A single small light illuminates the year-captain’s love nest, which is an egg-shaped security node, just barely big enough for two people of reasonable size to embrace in, that separates one of the sectors of freezer cabinets from its array of monitoring devices. The year-captain peers in and sees Julia stretched out casually with her arms folded behind her head and her ankles crossed. Her clothes are stacked in the passageway outside; there is no room in the little security node to get undressed.

“Was there a problem?” she asks.

“Heinz,” says the year-captain, wriggling quickly out of his tunic and trousers. “There was something he felt I ought to be told about, so he stayed after the meeting and told me. And told me and told me.”

“Something serious?”

“Nothing I didn’t already know about,” he replies.

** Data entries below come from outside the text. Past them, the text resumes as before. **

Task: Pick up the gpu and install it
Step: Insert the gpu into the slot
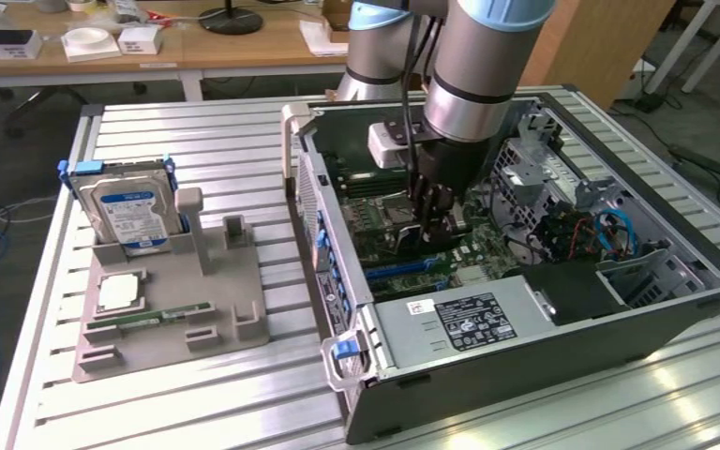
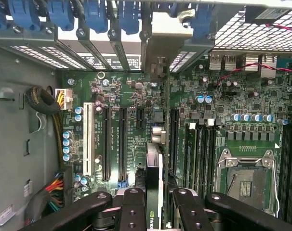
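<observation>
One moulded grey plastic holder sat at the exterior view's left on the ribbed aluminium table, a boxy blue-labelled hard drive upright in it. I saw the gripper lowered inside the open black steel computer case, jaws clamped on the gpu, a thin dark card held edge-on above the green motherboard. Wooden desks stood behind.

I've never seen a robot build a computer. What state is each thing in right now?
gpu: held edge-on between the gripper's fingers, above the motherboard slots.
gripper: shut on the gpu, inside the case.
computer case: side open.
hard drive: upright in its stand.
</observation>
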Robot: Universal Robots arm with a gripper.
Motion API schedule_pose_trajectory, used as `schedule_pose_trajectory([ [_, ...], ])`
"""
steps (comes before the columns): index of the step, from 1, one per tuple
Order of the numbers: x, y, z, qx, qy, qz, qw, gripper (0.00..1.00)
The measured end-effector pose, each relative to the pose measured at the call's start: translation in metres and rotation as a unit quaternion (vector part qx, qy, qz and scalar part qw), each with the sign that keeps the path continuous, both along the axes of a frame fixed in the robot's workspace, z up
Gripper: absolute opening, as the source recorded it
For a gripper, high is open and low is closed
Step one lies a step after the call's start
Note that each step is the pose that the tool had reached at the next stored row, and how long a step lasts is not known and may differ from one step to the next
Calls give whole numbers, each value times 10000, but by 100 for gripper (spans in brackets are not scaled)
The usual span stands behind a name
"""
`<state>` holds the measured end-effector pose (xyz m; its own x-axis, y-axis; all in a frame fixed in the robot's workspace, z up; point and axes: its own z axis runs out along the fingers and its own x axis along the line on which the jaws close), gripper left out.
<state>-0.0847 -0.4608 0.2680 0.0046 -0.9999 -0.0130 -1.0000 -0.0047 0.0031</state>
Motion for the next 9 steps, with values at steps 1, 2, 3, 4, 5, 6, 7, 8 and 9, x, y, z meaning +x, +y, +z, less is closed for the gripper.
schedule_pose_trajectory([
  [1,0,0,0,0,0,0,10000,27],
  [2,-2,0,-1,0,0,0,10000,27],
  [3,-5,0,-2,0,0,-1,10000,27],
  [4,-7,0,-3,0,0,-1,10000,27],
  [5,-10,0,-4,0,0,-1,10000,27],
  [6,-13,0,-6,0,0,0,10000,27],
  [7,-15,0,-8,1,0,0,10000,27],
  [8,-16,0,-11,0,0,0,10000,27],
  [9,-18,0,-13,1,0,0,10000,27],
])
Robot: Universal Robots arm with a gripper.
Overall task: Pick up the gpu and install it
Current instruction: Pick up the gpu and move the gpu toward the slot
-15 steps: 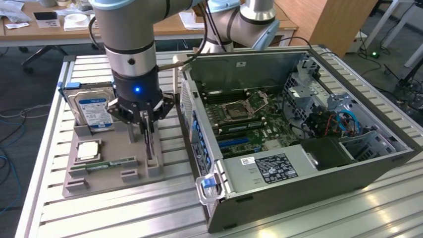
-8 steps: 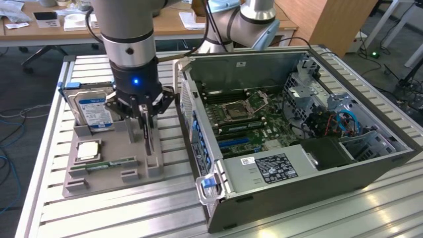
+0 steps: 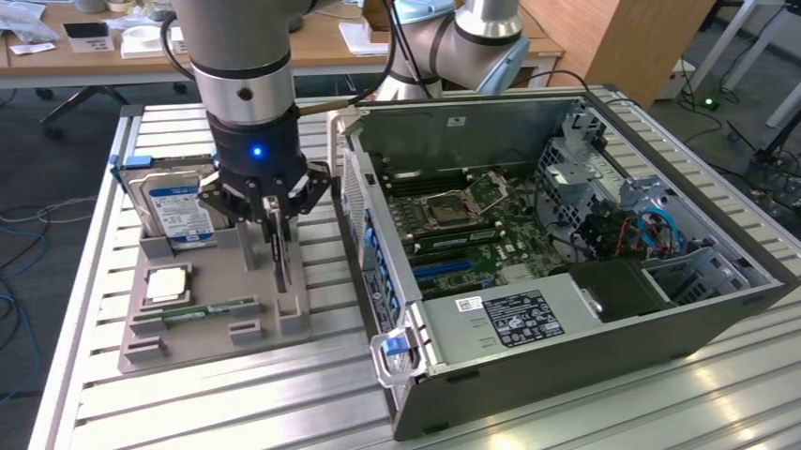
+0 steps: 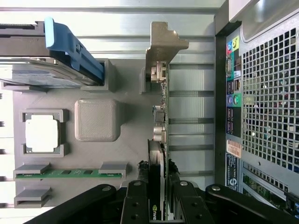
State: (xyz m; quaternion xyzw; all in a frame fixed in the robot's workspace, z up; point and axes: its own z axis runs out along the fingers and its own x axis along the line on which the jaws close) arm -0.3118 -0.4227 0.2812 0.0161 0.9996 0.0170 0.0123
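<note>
My gripper [image 3: 278, 236] is partway closed, pinching the gpu [image 4: 160, 116], which stands on edge in the grey tray [image 3: 219, 272] on the counter [image 3: 188, 403]. The hard drive [image 3: 175, 202] sits well apart on one side. The open PC case [image 3: 564, 309] is near on the other, with a bare strip of counter between.

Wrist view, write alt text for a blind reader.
A black gripper clamps a thin green gpu card standing on edge in a grey plastic tray. The tray also holds a blue-framed hard drive, a square silver chip and a green memory stick, beside a perforated grey computer case.
</note>
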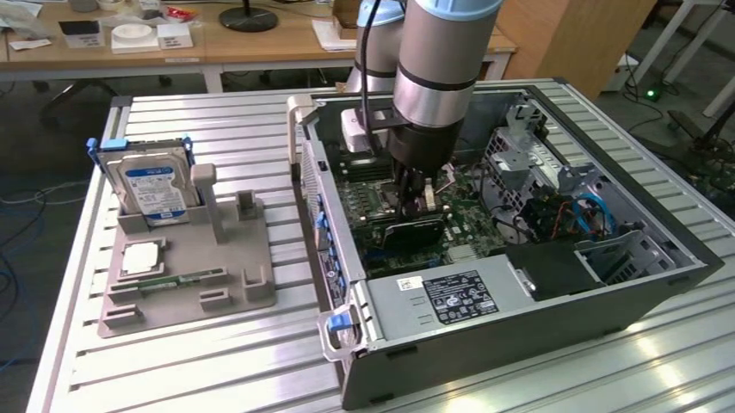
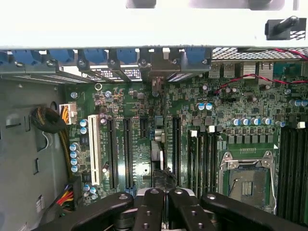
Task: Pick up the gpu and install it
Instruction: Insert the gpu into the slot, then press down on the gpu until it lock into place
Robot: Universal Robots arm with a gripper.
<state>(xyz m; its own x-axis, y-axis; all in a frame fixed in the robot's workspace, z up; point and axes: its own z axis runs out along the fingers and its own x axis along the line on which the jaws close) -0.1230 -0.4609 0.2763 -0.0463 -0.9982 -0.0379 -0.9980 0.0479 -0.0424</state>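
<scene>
My pincer is down inside the open computer case, its fingers drawn narrow and clamped on the gpu, which I hold edge-on, standing upright over the motherboard among the long black expansion slots. On the grey holder at the exterior view's left, the hard drive stands upright, well apart from me.

I'm watching through the exterior view from above and off to one side, looking down across the slatted table at the open computer case and the arm. My wrist view is looking straight down, close over the motherboard, which both views are sharing.
</scene>
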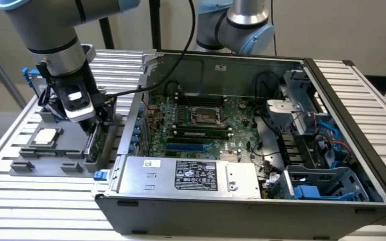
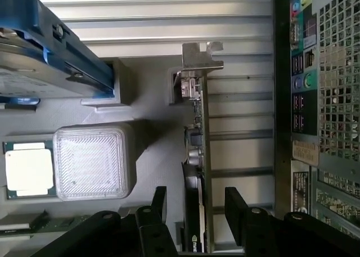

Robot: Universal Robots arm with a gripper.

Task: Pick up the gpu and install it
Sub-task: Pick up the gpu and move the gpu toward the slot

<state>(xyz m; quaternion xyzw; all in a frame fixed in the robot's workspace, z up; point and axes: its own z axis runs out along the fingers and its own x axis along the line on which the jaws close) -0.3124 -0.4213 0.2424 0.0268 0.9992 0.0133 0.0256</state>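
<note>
Nearest, the slatted table (image 1: 38, 201) carries an open computer case (image 1: 247, 213) on the exterior view's right, its power supply (image 1: 193, 175) at the near side and the motherboard (image 1: 210, 120) beyond. Left of the case lies a gray holder (image 1: 45, 161) with a processor chip (image 1: 45, 136). The gpu (image 1: 92, 145) (image 2: 198, 139) stands on edge in the holder, just beside the case. The gripper (image 1: 100, 124) (image 2: 197, 203) straddles the gpu, fingers (image 2: 159, 207) spread either side, not clamped. Farther off sits a hard drive (image 2: 39, 60) with blue rails.
</note>
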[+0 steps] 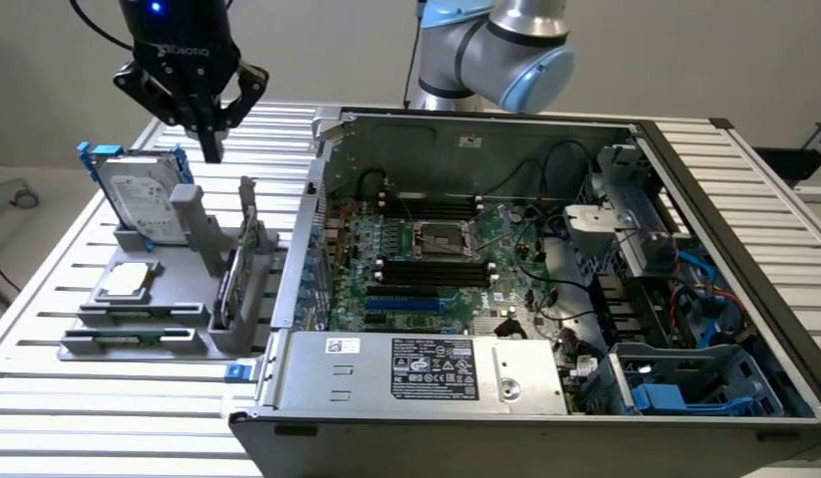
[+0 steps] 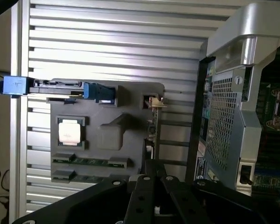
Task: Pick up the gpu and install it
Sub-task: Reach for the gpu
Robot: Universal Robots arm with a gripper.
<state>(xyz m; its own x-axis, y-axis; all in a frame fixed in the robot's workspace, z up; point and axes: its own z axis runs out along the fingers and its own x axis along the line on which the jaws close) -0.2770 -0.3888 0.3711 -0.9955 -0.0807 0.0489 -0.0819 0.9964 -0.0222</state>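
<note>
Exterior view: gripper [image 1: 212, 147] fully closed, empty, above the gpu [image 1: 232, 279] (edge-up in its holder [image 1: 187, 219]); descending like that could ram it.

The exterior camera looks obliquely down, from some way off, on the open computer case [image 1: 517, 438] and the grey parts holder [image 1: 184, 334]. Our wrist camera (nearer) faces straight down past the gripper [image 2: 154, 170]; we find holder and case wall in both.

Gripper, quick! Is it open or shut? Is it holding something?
Gripper: shut, holding nothing. It hangs above the gray holder where the gpu stands.
</note>
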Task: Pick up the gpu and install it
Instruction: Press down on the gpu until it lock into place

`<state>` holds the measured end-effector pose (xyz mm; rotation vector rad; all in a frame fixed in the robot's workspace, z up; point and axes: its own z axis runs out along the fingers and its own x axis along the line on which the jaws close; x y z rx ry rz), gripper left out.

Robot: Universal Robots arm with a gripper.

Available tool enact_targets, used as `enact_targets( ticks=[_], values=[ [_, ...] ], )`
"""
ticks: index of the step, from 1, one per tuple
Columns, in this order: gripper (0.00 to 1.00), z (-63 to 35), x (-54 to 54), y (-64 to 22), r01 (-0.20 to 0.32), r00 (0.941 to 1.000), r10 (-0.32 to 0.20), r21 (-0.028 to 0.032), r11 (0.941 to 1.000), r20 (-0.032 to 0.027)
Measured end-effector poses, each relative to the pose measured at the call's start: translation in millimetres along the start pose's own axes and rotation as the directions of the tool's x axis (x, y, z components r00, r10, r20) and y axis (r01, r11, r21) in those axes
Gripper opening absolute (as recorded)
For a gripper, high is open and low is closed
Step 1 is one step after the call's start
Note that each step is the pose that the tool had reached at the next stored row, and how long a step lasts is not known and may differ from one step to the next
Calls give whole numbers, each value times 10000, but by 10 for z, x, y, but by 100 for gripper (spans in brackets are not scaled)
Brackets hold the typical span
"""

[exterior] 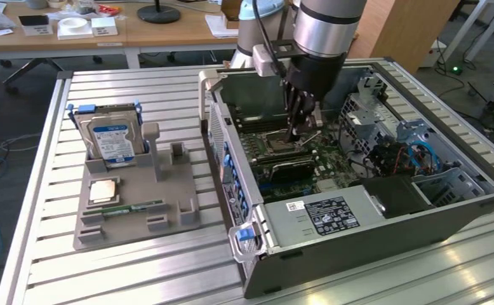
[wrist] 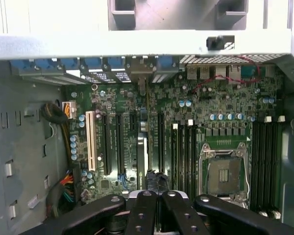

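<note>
The gpu (exterior: 290, 167) is a thin dark card standing on edge in a slot of the motherboard inside the open computer case (exterior: 374, 244). In the wrist view I look at the gpu (wrist: 141, 147) edge-on, with its end bracket against the case's rear wall. My gripper (exterior: 296, 136) hangs inside the case over the board, just beyond the card and close to the processor socket (wrist: 224, 171). Its black fingers (wrist: 142, 205) are shut together, and I see nothing between them.
A grey parts tray (exterior: 173, 221) lies on the slatted table at the exterior view's left. It holds a silver hard drive (exterior: 112, 141), a processor chip (exterior: 103, 189) and a green memory stick (exterior: 133, 207). A drive cage (exterior: 367, 114) and cables crowd the case's far side.
</note>
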<state>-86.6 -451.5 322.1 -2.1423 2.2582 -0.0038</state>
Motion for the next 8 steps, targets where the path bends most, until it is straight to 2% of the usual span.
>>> enact_targets(
  ticks=[8],
  values=[
    [11, 1, -1, -16, -1, 10000, 1, -1, 10000, 0]
  ],
)
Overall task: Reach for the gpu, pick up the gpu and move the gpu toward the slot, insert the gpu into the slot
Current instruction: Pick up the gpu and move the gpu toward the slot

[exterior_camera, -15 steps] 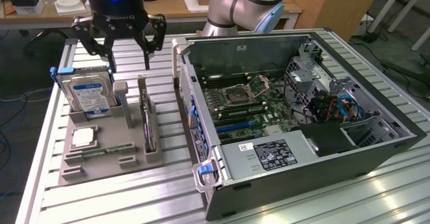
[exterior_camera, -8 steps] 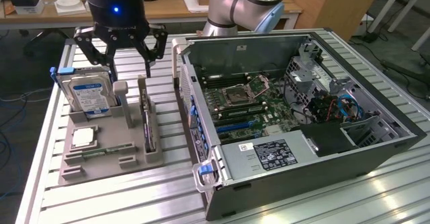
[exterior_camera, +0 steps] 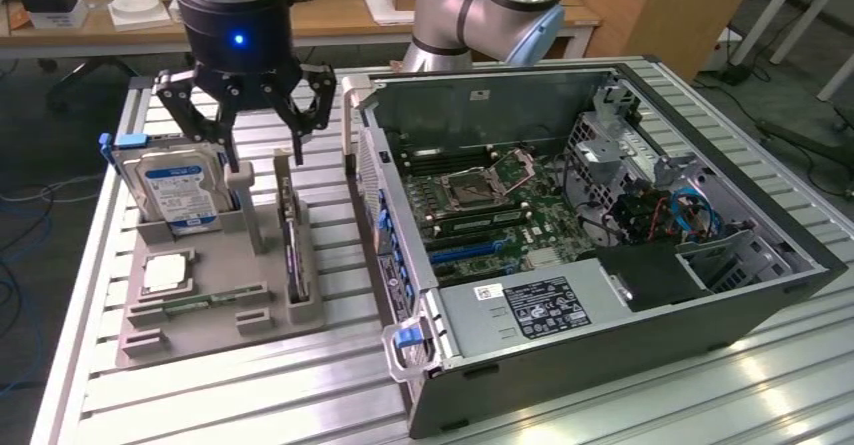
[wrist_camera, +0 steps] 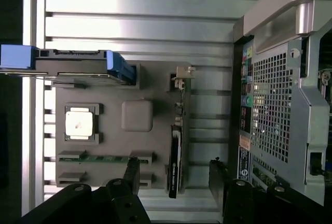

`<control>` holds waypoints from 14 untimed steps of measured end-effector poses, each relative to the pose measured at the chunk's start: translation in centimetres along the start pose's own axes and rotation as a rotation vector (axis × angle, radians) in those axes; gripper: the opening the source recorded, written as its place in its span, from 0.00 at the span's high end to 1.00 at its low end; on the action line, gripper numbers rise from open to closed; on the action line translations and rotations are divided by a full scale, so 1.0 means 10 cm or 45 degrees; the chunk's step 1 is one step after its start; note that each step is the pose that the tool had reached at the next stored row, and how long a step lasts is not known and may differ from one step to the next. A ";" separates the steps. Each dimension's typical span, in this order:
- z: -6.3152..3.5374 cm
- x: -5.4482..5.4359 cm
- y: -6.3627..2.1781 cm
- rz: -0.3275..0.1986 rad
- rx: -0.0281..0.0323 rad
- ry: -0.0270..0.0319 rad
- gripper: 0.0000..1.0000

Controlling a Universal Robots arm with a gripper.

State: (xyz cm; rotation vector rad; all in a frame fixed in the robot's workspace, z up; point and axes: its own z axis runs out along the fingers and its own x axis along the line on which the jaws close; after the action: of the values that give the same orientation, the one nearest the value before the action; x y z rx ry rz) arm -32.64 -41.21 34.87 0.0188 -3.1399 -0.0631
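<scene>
My pincer (exterior_camera: 263, 153) hangs wide open and empty above the grey tray (exterior_camera: 230, 265). In the wrist view its fingers (wrist_camera: 132, 175) straddle the line of the gpu (exterior_camera: 291, 240), which stands on edge in its holder between the hard drive (exterior_camera: 180, 190) and the open computer case (exterior_camera: 587, 215). My worry is the card's thinness: an off-centre descent could land a finger on its top edge and tip it, or clip the nearby hard drive.

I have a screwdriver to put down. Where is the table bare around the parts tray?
Bare table lies on the near side of the tray, and past the computer case toward the exterior view's right. Crowded: the gap between tray and case, and the tray itself, below the gripper.
</scene>
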 end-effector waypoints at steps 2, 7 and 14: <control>0.036 0.00 -0.007 -0.001 0.0000 0.0001 0.35; 0.127 -0.01 -0.026 -0.003 -0.0001 0.0001 0.35; 0.253 -0.01 -0.041 -0.007 0.0000 0.0003 0.35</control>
State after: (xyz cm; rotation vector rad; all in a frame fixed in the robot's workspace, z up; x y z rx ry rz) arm -32.55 -41.52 32.33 0.0279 -3.1397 -0.0631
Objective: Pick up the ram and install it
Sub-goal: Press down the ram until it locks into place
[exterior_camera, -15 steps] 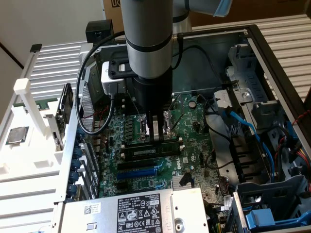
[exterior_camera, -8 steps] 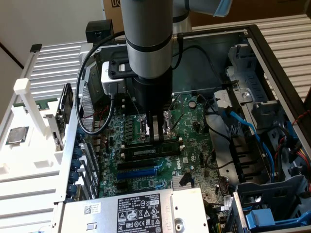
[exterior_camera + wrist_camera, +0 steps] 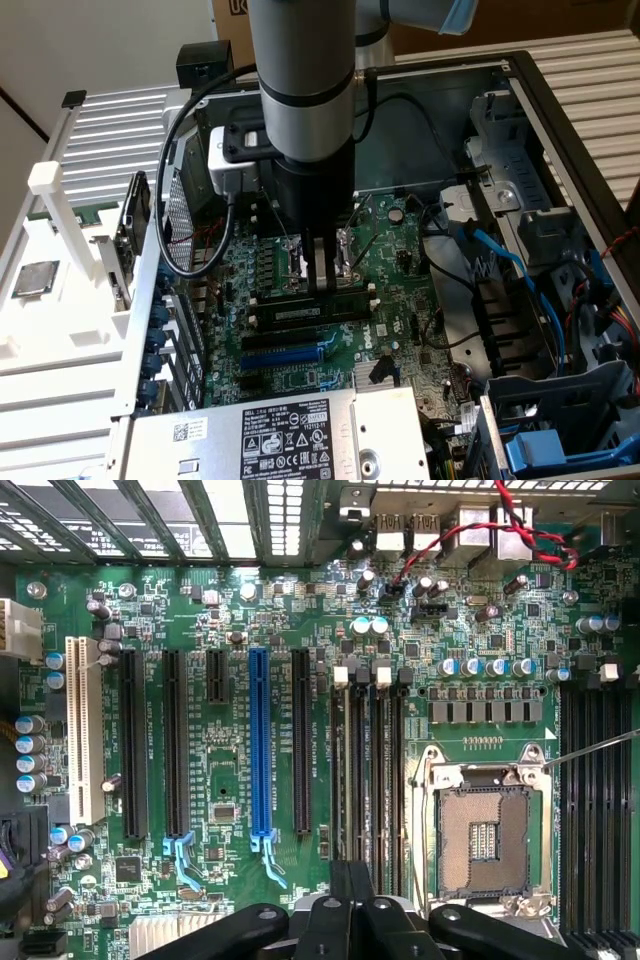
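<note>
Ram point(image 3: 315, 305) lies in a long black slot on the motherboard point(image 3: 300, 375), right beneath my gripper point(image 3: 322, 282) — my fingers are pressed together, tips on its top edge. Just beyond — the open processor socket point(image 3: 487, 837), near the board's middle

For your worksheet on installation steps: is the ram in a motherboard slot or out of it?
In: the ram stands on edge in a slot, with the shut gripper on its top edge.

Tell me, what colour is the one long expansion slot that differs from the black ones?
The expansion slot is blue, clearest in the wrist view.
</note>
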Robot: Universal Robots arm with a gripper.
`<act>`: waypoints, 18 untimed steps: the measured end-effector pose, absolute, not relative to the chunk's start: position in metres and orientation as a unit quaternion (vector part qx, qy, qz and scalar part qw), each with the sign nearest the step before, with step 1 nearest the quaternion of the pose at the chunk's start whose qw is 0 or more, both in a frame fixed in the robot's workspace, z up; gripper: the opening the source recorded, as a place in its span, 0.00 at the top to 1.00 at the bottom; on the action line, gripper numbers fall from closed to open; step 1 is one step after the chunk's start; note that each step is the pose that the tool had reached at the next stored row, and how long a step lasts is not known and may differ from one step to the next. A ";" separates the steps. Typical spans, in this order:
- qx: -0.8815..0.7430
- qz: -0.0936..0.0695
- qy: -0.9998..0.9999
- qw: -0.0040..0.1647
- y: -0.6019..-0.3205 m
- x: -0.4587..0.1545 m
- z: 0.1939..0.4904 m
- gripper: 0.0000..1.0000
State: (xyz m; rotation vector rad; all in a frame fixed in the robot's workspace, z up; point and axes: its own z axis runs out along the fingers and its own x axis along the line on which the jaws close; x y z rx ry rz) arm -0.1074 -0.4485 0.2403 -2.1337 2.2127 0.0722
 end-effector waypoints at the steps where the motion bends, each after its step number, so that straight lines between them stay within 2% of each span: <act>1: -0.694 0.023 0.719 0.034 -0.448 -0.108 0.240 0.90; 18: -0.694 0.023 0.719 0.034 -0.445 -0.114 0.237 0.90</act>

He is naked now. She beckons to him and he crawls in beside her. Julia hisses with pleasure as he curls up around her cool, muscular body. It is an athlete’s body, a racer’s body, taut-bellied, flat-buttocked, not a gram of excess flesh. Her thighs are long and narrow, her arms slender and strong, with lightly corded veins strikingly prominent along them. She swims an hour each day in the lap-pool on the recreation level. Occasionally the year-captain joins her there, and although he is not unlike her in build, an athlete too, his body hardened and tempered by a lifetime of discipline, he invariably finds himself breathing hard after fifty or sixty turns in the pool, whereas Julia goes on and on without a single break in rhythm for her full hour and when she climbs from the water she seems not to have exerted herself at all.